Yes this thread is mentioned in the section, “LRU inversion”. I did not realize that EndeavourOS was one of the distros that gurus and experts look at. I always assumed that Arch/Debian/Fedora/Suse were the places where all the actions took place. It is nice to know that Endeavour is among the top tier Linux Distros.
And oh boy it is a one big article. Will have to go through it. If I am not wrong I saw a link to this article in Fediverse.
Well, is it really honorable that the following zram configuration is used as an negative example ?
The article essentially explains the issue with such a configuration of the zram
But such users have unwittingly created a trap that grows more and more likely with more uptime.
The trap is this: since the swap on the zram device has the highest priority, the kernel prefers zram for all allocations.

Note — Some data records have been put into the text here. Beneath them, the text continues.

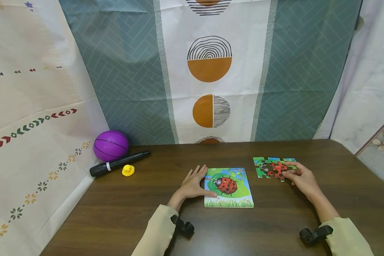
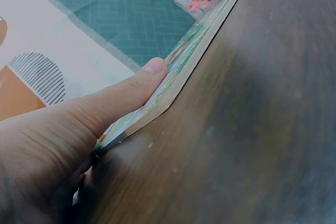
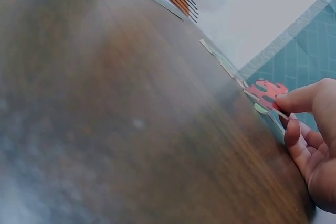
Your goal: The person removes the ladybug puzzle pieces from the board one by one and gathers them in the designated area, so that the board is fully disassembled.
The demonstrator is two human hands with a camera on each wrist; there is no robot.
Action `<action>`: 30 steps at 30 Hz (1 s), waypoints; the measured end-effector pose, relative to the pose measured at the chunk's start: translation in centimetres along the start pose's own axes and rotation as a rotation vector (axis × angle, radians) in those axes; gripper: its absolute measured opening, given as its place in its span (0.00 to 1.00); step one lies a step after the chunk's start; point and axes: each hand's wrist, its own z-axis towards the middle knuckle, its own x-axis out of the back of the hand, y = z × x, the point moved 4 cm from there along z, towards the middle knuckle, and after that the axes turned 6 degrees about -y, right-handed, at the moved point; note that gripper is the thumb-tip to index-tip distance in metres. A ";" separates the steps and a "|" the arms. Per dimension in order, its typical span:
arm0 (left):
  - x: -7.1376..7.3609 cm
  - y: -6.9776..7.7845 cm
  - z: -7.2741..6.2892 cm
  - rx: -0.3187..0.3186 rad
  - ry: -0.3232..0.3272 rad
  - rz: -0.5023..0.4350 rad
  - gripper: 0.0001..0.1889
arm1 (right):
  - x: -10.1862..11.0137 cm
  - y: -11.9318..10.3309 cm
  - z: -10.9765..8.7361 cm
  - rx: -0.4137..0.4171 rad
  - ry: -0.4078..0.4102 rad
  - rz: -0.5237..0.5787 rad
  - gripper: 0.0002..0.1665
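Observation:
A square ladybug puzzle board [image 1: 229,188] lies flat on the table, showing a red beetle on a green leaf. My left hand [image 1: 192,185] rests at its left side with fingers spread. In the left wrist view the thumb [image 2: 142,83] lies across the board's top face near a corner. Farther right, my right hand [image 1: 302,179] pinches a red puzzle piece with black spots [image 3: 266,92] between thumb and fingertip. That piece is tilted up over several loose puzzle pieces [image 1: 263,168] in green, blue and red, some partly hidden by the hand.
At the table's back left sit a purple ball [image 1: 110,146], a black flashlight-like stick [image 1: 120,163] and a yellow rubber duck [image 1: 128,170]. A patterned cloth [image 1: 140,71] hangs behind the brown wooden table [image 1: 121,220]. Each wrist carries a black camera mount.

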 end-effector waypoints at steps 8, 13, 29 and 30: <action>0.2 0.2 0.1 0.001 0.005 -0.009 0.58 | -0.1 -0.2 0.0 0.000 0.014 -0.109 0.28; 0.2 0.2 0.0 0.005 -0.002 0.003 0.59 | -0.2 -0.2 0.1 0.011 0.033 -0.150 0.26; -0.1 -0.1 0.0 0.018 -0.004 -0.007 0.58 | -0.6 -0.4 0.1 0.021 -0.059 -0.226 0.27; -0.1 0.0 0.0 0.018 -0.004 -0.009 0.58 | -0.5 -0.4 0.1 0.021 -0.059 -0.226 0.27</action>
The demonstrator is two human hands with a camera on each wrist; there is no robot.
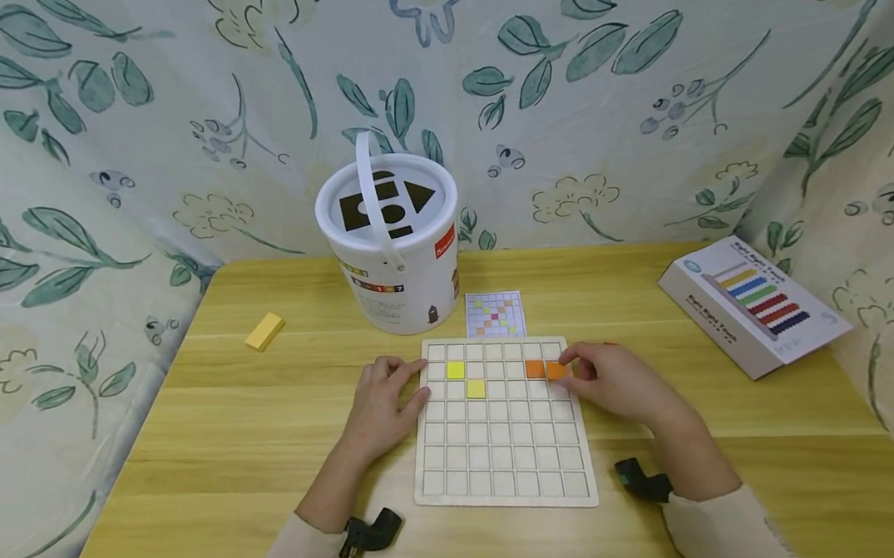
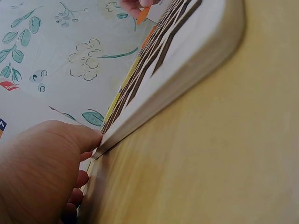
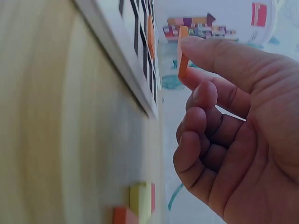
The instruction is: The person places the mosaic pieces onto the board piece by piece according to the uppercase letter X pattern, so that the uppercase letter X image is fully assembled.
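Observation:
A pale square grid board (image 1: 502, 480) lies on the wooden table. On it sit a bright yellow tile (image 1: 456, 370), a duller yellow tile (image 1: 476, 389) and an orange tile (image 1: 535, 368) in the upper rows. My right hand (image 1: 618, 384) pinches a second orange tile (image 3: 182, 51) by thumb and forefinger, raised above the board's right edge in the right wrist view; its other fingers curl loosely. At the board's upper left edge, my left hand (image 1: 381, 405) rests with thumb and forefinger spread, their tips against the rim.
Behind the board lie a printed pattern card (image 1: 495, 313) and a white lidded bucket (image 1: 402, 289) with shape cutouts. A yellow block (image 1: 264, 331) is at left, a white box (image 1: 751, 307) at right. Orange (image 3: 125, 215) and yellow blocks (image 3: 140, 201) show in the right wrist view.

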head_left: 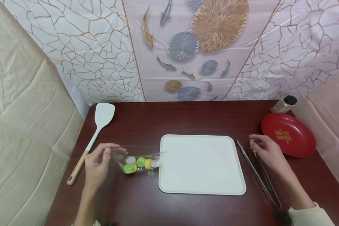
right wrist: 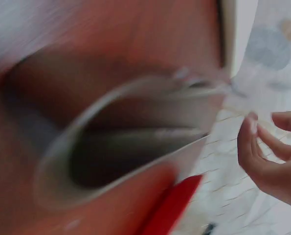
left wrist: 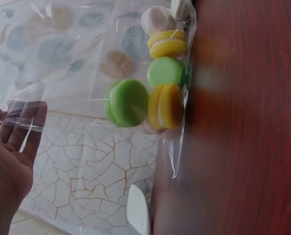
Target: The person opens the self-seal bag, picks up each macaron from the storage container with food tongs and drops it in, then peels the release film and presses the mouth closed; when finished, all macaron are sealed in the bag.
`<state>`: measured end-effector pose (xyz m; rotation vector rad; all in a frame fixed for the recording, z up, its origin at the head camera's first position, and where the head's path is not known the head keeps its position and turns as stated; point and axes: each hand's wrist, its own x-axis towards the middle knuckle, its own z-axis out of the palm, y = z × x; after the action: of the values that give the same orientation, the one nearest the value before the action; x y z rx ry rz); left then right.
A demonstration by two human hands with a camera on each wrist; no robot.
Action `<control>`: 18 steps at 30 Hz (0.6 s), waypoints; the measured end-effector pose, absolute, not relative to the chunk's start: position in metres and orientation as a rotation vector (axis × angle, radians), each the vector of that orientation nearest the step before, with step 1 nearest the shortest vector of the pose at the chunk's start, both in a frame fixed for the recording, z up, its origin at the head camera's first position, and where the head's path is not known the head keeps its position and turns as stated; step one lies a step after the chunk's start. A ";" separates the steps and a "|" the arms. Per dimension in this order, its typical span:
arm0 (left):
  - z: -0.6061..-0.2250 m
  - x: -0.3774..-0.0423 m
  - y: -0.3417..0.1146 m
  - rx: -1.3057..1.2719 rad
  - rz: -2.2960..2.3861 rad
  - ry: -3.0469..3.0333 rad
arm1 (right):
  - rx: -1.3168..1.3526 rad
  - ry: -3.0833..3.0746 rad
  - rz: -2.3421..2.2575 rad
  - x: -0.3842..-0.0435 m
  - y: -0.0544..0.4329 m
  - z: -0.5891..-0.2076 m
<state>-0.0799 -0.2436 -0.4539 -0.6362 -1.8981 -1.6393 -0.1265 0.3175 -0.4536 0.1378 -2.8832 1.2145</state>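
Note:
My left hand [head_left: 114, 150] pinches the edge of a clear plastic bag [head_left: 138, 161] lying on the dark wood table just left of the white tray [head_left: 201, 188]. The bag holds several round macaron-like pieces in green, yellow and white [left wrist: 130, 103]. In the left wrist view the fingers [left wrist: 23, 122] hold the clear film. My right hand [head_left: 255, 142] is right of the tray, directly over the tip end of the metal tongs [head_left: 254, 168] lying on the table. Its fingers [right wrist: 267, 147] are loosely curled and hold nothing. The tongs [right wrist: 135, 90] look blurred in the right wrist view.
A red plate [head_left: 288, 134] sits at the right edge, with a small black-capped bottle [head_left: 283, 104] behind it. A white spatula with a wooden handle [head_left: 93, 138] lies at the far left. Patterned sheets wall the table at the back and sides.

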 end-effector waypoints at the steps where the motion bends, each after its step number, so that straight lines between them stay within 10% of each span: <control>1: -0.454 -0.080 -0.243 -0.623 -1.648 -1.898 | 0.177 -2.835 1.182 -0.126 0.308 -0.450; 10: -0.458 -0.086 -0.243 -0.612 -1.720 -1.813 | 1.087 -2.539 1.525 -0.124 0.149 -0.431; 18: -0.457 -0.091 -0.246 -0.725 -1.823 -1.807 | 1.222 -2.314 1.569 -0.127 0.069 -0.441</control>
<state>-0.0906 -0.2464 -0.4573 -0.7251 -1.8070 -1.8228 -0.1265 0.0692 -0.4408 1.2216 -2.3136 1.5687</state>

When zram fills up, it switches to the disk based swap for all future allocations.
That means that without intervention, your precious zram gets filled with whatever pages happened to be swapped out first. That is usually completely inversely correlated with the pages that you actually need now.
E.g. if you’re using a desktop environment with limited uptime sessions, you might be fine using zram this way, but if you’re deploying this configuration in a continuous use in a server context, it’s forseeable that after a certain uptime the system has exceeded the zram and will directly fall back to the slower disk based swap.

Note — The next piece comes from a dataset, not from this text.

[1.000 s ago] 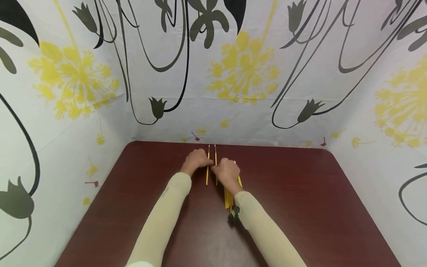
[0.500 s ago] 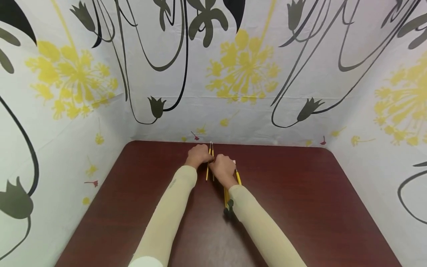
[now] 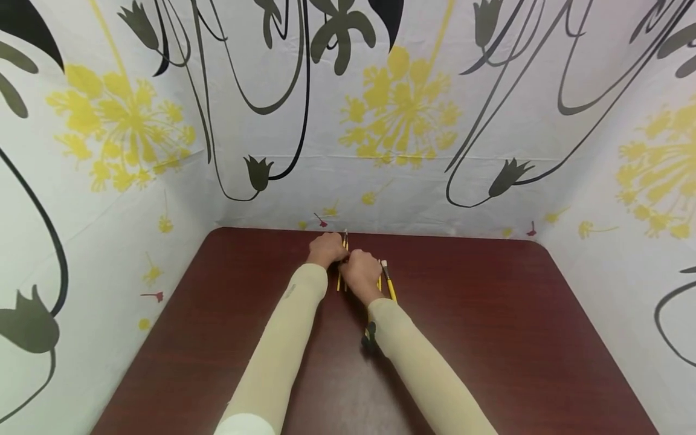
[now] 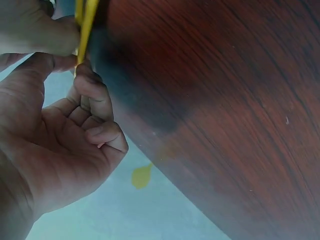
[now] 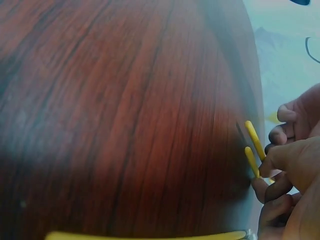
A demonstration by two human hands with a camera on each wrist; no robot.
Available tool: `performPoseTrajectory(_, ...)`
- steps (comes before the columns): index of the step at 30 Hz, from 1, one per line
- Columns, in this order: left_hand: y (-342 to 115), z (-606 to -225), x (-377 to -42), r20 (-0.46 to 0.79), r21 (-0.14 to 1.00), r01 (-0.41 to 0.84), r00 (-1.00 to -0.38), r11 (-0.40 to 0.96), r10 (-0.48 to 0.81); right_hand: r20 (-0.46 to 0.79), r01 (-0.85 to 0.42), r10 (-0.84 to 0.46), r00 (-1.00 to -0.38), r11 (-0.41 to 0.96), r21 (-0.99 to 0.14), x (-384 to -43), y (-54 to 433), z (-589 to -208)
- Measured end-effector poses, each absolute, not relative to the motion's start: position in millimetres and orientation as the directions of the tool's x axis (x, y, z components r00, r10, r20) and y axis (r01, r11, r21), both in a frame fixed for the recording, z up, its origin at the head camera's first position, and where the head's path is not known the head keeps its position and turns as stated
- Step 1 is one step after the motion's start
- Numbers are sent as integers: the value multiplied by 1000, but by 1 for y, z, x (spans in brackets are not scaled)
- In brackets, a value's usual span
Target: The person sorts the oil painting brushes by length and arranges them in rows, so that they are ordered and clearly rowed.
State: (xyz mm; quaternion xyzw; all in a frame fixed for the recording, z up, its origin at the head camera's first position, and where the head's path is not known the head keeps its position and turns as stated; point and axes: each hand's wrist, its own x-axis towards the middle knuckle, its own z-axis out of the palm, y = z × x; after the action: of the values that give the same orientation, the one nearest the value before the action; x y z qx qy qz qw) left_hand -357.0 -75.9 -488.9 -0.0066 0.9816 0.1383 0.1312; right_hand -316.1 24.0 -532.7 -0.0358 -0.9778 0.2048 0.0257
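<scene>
Two thin paintbrushes with yellow handles [image 5: 254,139] stand close together between my hands over the far part of the table. My left hand [image 3: 326,249] pinches one of them, its thumb and index finger meeting at the handle [image 4: 86,40] in the left wrist view. Close against it on the right, my right hand [image 3: 360,272] holds the other brush, whose handle end [image 5: 251,159] pokes out past the fingers. Both brush tips [image 3: 345,237] point toward the back wall. Just right of my right hand lies a paintbrush with pale bristles [image 3: 389,283].
More yellow handles [image 3: 379,266] lie partly hidden under my right hand and wrist. One yellow handle [image 5: 150,236] crosses the bottom of the right wrist view. A dark wrist device [image 3: 369,336] hangs under the right sleeve. Patterned cloth [image 3: 402,199] rises behind the reddish-brown table [image 3: 478,338].
The two held brushes, apart a second ago, have come side by side. My right hand has moved left and slightly away, my left hand right and away, uncovering the pale-bristled brush.
</scene>
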Motion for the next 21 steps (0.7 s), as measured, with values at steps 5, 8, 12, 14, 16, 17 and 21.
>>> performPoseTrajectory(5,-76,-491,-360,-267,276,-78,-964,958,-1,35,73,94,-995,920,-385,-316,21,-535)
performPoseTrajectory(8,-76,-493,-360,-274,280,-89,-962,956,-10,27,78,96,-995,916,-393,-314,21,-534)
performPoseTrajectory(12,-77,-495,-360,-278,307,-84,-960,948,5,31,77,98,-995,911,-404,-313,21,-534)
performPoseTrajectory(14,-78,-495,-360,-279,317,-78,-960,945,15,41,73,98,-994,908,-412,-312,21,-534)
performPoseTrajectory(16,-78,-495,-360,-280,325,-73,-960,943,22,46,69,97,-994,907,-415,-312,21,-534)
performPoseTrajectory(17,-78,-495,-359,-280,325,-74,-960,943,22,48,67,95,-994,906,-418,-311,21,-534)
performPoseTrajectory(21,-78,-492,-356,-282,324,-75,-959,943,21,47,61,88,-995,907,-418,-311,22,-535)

That’s a problem with this setup, if you spill over to disk it will run the hot part on the slow disk. But that’s up to the user to decide. Maybe they know, maybe they monitor their zram usage, they never exceed it, and they just have it for a peace of mind/hibernation.
Some people have strong opinions about how their setup runs great with this but was bad with that. Not worth arguing about (that’s why I stopped participating in the thread).
So I read the article. A good one, need more articles such as these. Here are the basic points that it makes
Both zswap and zram are mechanisms to trade off disk IO for CPU cycles. The former, i.e. disk IO, is slow the later, i.e. CPU cycles, is faster.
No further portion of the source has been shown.